Il criterio per determinare l’oggettiva natura di una parte dell’edificio è così costituito dal rapporto pertinenziale che unisce la singola parte considerata al complesso della proprietà del gruppo condominiale, ovvero a singole porzioni di esso.

A tal fine, è necessario accertare quale si la destinazione principale e non provvisoria del bene, riscontrando quale utilità esso possa produrre, e verificando se quel bene, per la sua attitudine funzionale al godimento collettivo, sia destinato all’uso comune, oppure serva esclusivamente all’interesse di singoli partecipanti al condominio.

Delle parti di uso e proprietà comune la disposizione prevista dall’art. 1117 , Codice civile, che ne sa una determinazione esemplificativa, stabilisce una presunzione di comproprietà fra i condomini (in tal caso basterebbe un dichiarazione del costruttore o del venditore che indichi come non condominiali tali locali) la quale viene appunto configurata quando risulti una relazione strumentale necessaria tra la parte in questione e l’uso comune.

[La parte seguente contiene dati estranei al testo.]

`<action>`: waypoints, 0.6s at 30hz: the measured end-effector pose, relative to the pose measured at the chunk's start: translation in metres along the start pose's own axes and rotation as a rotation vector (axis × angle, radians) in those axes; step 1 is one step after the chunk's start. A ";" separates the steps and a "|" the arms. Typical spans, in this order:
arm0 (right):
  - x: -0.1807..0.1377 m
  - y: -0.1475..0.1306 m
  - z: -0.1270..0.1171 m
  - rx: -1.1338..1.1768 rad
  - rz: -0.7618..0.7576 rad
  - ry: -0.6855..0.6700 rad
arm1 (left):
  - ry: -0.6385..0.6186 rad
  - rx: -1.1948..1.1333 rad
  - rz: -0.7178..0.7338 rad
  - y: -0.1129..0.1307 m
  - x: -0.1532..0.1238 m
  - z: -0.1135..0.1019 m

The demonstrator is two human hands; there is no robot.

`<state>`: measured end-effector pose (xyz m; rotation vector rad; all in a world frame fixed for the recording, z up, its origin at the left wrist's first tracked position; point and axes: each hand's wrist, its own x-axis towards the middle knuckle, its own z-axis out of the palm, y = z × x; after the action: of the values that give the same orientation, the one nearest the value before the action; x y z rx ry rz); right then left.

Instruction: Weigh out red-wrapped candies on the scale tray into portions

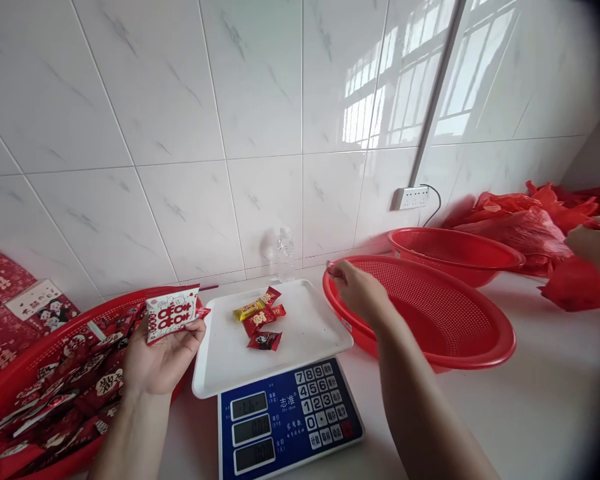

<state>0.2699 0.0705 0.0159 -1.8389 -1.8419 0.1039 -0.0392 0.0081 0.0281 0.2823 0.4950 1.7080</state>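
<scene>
My left hand (160, 357) holds up a white packet with red print (173, 318) over the edge of a red basket full of packets (10, 380). My right hand (357, 290) grips the near-left rim of an empty red perforated basket (460, 333), fingers curled over the rim. Between the hands a blue digital scale (287, 417) carries a white tray (300, 333) with several small wrapped candies (260, 320), red and one yellow.
A second red basket (455, 250) stands behind the empty one. Red plastic bags (525, 223) are heaped at the right by the wall. Another person's hand (595, 243) shows at the right edge. A clear bottle (284, 253) and a wall socket (410, 197) are at the tiled wall.
</scene>
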 end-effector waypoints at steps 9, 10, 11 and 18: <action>-0.018 -0.047 0.036 0.174 -0.410 -0.222 | -0.018 -0.026 -0.037 -0.006 0.003 -0.005; -0.022 -0.056 0.045 0.174 -0.469 -0.336 | -0.024 -0.033 -0.043 -0.006 0.004 -0.006; -0.026 -0.063 0.052 0.165 -0.507 -0.434 | -0.029 -0.038 -0.047 -0.007 0.004 -0.007; -0.031 -0.068 0.058 0.093 -0.572 -0.520 | -0.050 -0.028 -0.058 -0.008 0.005 -0.007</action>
<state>0.1824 0.0541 -0.0153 -1.2252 -2.5979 0.4845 -0.0367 0.0127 0.0177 0.2870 0.4377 1.6463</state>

Questa presunzione può essere vinta in modo espresso, se dal titolo di acquisto risultino elementi che siano in chiaro contrasto con l’esercizio del diritto comune, o che dimostrino l’attribuzione di uno o più parti in proprietà esclusiva ad uno solo od alcuni dei condomini.

I criteri menzionati per accertare la natura delle singole parti di un edificio condominiale valgono anche nel caso del sottotetto. Poiché il sottotetto non è incluso tra le parti comuni indicate dall’art. 1117, Codice civile, al fine di stabilire se esso sia di proprietà esclusiva o comune è necessario tenere conto di quanto stabilito dal titolo di acquisto; in difetto di una clausola espressa, si deve fare riferimento alla destinazione funzionale ed obbiettiva del sottotetto nel singolo edificio.

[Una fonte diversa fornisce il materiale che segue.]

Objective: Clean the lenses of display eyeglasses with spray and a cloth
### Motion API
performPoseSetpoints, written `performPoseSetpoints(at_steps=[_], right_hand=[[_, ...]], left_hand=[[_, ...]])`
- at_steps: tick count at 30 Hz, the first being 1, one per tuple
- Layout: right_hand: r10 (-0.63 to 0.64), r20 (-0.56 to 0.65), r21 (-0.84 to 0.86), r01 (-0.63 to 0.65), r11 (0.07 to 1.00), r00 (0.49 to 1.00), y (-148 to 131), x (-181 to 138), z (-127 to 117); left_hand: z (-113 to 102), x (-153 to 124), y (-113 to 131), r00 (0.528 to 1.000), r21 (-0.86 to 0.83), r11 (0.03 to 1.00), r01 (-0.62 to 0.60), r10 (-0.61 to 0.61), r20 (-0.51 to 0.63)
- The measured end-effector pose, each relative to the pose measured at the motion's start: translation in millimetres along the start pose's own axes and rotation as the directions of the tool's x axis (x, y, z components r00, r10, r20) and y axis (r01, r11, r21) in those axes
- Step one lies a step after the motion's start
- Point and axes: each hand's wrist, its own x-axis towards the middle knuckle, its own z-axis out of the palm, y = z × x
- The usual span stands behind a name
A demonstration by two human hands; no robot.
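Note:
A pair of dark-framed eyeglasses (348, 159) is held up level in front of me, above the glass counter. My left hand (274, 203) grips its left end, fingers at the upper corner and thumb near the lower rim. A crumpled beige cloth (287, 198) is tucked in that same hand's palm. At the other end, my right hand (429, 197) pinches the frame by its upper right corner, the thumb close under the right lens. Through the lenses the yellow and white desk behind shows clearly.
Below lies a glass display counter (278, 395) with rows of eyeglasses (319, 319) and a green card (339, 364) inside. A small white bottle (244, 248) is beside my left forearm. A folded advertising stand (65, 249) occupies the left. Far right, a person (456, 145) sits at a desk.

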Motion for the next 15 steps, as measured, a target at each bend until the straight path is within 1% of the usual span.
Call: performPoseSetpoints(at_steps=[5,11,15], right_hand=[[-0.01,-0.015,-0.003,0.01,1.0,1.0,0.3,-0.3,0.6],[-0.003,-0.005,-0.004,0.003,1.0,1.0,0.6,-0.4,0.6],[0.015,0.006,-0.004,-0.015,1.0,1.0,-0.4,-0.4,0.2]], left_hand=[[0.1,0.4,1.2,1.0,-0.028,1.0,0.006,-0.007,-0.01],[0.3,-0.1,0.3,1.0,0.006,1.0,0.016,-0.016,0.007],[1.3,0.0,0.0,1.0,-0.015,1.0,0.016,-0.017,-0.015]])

In generale, il sottotetto adempie sempre la funzione di isolare e proteggere l’appartamento sito all’ultimo piano dell’edificio dal caldo, dal freddo e dall’umidità mediante creazione di una camera d’aria. Soltanto se tale funzione è esclusiva, il sottotetto può essere qualificato come pertinenza dell’appartamento a cui apporta le utilità indicate.

Quando, invece, il sottotetto adempie anche altre funzioni ed ha dimensioni e caratteristiche tali da consentirne l’utilizzazione come vano autonomo, e per caratteristiche obiettive e strutturali risulti, sia pure in via potenziale, effettivamente destinato all’uso comune o all’esercizio di un servizio di interesse comune, esso deve essere considerato oggetto di proprietà comune, indipendentemente dall’uso concreto a cui sia stato adibito dai partecipanti”.